Alert configuration is where most monitoring setups go wrong. Engineers spend time setting up monitors and then configure alerts with default settings — which almost always produces too much noise. After a week of false alarms, the team starts ignoring alerts, and when a real incident hits, nobody notices. Here's how to configure alerts that actually work.

The Alert Quality Litmus Test

Before configuring any alert, answer three questions:

If this fires at 3 AM, what exact action should the on-call engineer take?
Does this alert firing directly indicate user impact?
Will this alert fire for transient, self-resolving issues?

If you can't answer question 1 clearly, the alert shouldn't page. If the answer to question 2 is "not necessarily," reconsider whether it should be a critical alert.

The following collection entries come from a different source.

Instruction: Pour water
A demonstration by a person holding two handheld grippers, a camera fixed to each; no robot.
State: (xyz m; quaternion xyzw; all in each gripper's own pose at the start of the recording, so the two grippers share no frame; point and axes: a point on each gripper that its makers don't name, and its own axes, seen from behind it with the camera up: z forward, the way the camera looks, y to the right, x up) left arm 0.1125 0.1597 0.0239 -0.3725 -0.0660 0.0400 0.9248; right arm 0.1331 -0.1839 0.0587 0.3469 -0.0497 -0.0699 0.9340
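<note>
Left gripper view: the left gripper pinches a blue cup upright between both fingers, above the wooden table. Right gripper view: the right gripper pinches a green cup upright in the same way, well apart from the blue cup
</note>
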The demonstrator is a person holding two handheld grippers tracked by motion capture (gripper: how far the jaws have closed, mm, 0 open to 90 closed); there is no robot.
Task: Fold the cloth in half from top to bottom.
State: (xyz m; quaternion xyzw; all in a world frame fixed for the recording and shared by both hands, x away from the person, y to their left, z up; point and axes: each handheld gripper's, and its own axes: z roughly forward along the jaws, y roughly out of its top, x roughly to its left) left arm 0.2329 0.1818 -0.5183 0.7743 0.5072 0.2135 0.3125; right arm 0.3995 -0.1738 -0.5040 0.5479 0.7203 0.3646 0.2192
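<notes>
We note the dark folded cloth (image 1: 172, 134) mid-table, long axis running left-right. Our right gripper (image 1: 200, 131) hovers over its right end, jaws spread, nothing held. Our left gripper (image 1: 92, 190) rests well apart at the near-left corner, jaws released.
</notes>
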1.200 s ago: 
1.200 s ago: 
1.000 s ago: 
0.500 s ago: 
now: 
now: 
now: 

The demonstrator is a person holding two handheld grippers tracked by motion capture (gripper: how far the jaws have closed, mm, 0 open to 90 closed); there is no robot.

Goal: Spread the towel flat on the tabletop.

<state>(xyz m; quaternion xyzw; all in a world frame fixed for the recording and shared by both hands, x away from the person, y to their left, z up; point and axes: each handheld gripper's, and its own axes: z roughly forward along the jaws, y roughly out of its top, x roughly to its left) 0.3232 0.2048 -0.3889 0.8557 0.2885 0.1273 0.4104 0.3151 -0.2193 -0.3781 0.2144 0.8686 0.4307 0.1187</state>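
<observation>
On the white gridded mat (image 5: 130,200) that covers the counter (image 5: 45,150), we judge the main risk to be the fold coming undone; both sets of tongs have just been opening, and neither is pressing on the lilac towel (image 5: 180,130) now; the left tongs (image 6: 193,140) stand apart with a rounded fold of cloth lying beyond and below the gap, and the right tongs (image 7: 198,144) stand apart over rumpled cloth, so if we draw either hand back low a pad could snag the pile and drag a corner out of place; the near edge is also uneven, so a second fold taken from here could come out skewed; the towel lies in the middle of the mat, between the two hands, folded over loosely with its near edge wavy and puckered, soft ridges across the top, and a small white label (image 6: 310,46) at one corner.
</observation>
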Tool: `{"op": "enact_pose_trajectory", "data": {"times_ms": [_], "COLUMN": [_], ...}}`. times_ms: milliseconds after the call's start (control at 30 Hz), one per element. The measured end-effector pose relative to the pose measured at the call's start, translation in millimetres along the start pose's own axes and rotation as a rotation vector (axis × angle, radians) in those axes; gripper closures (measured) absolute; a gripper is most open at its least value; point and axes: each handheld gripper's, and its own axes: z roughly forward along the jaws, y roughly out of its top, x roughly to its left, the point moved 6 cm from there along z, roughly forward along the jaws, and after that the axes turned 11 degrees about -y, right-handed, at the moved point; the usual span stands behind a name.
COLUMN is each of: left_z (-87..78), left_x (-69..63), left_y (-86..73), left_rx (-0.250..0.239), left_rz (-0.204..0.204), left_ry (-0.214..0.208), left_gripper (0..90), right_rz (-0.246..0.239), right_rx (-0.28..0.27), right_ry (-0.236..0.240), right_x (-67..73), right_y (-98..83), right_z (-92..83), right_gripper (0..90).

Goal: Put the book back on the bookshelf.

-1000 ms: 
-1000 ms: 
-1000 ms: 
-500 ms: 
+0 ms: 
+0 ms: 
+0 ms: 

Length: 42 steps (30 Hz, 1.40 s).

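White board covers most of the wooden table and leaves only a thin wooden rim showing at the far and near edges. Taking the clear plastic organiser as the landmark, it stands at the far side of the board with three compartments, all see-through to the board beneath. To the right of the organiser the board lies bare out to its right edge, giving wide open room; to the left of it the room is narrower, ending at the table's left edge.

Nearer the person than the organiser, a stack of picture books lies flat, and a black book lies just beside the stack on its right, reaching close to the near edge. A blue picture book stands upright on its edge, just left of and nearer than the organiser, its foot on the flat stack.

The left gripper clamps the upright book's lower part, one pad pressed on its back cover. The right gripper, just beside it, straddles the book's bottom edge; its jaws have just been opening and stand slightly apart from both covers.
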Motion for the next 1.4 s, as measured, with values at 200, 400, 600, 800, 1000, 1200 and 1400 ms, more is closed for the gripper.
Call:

If question 3 is "probably yes," add duration requirements.

Setting Alert Thresholds

Thresholds should be based on data, not guesswork.

Step 1: Establish Baselines

Run your monitors for 2-4 weeks before configuring alerts. Collect baseline data:

# Analyze baseline to set thresholds
def calculate_alert_thresholds(historical_data, percentile_threshold=0.99):
    """
    Calculate alert thresholds based on historical performance.
    
    Default: Set threshold at 99th percentile (1% of checks exceed threshold)
    This means alerts fire rarely under normal conditions.
    """
    import statistics
    
    values = sorted(historical_data)
    n = len(values)
    
    p50 = values[int(n * 0.50)]
    p90 = values[int(n * 0.90)]
    p95 = values[int(n * 0.95)]
    p99 = values[int(n * 0.99)]
    
    return {
        "p50_baseline": p50,
        "p90_baseline": p90,
        "p95_baseline": p95,
        "p99_baseline": p99,
        "suggested_warning_threshold": p95 * 1.5,   # 50% above p95
        "suggested_critical_threshold": p99 * 2.0,   # 2x p99
    }

# Example output for a 200ms median service:
# {
#   "p50_baseline": 200,
#   "p95_baseline": 500,
#   "p99_baseline": 800,
#   "suggested_warning_threshold": 750,
#   "suggested_critical_threshold": 1600
# }

Step 2: Add Hysteresis

Set different thresholds for opening and closing alerts to prevent flapping:

alert:
  name: "API Response Time High"
  
  # Alert opens when: p95 > 1500ms for 5 consecutive minutes
  condition:
    metric: response_time_p95
    operator: greater_than
    threshold: 1500
    for: 5m
    
  # Alert closes when: p95 drops below 800ms for 3 minutes
  recovery:
    metric: response_time_p95
    operator: less_than
    threshold: 800
    for: 3m

Without hysteresis, an alert will flap around the threshold — firing and resolving repeatedly as the metric oscillates.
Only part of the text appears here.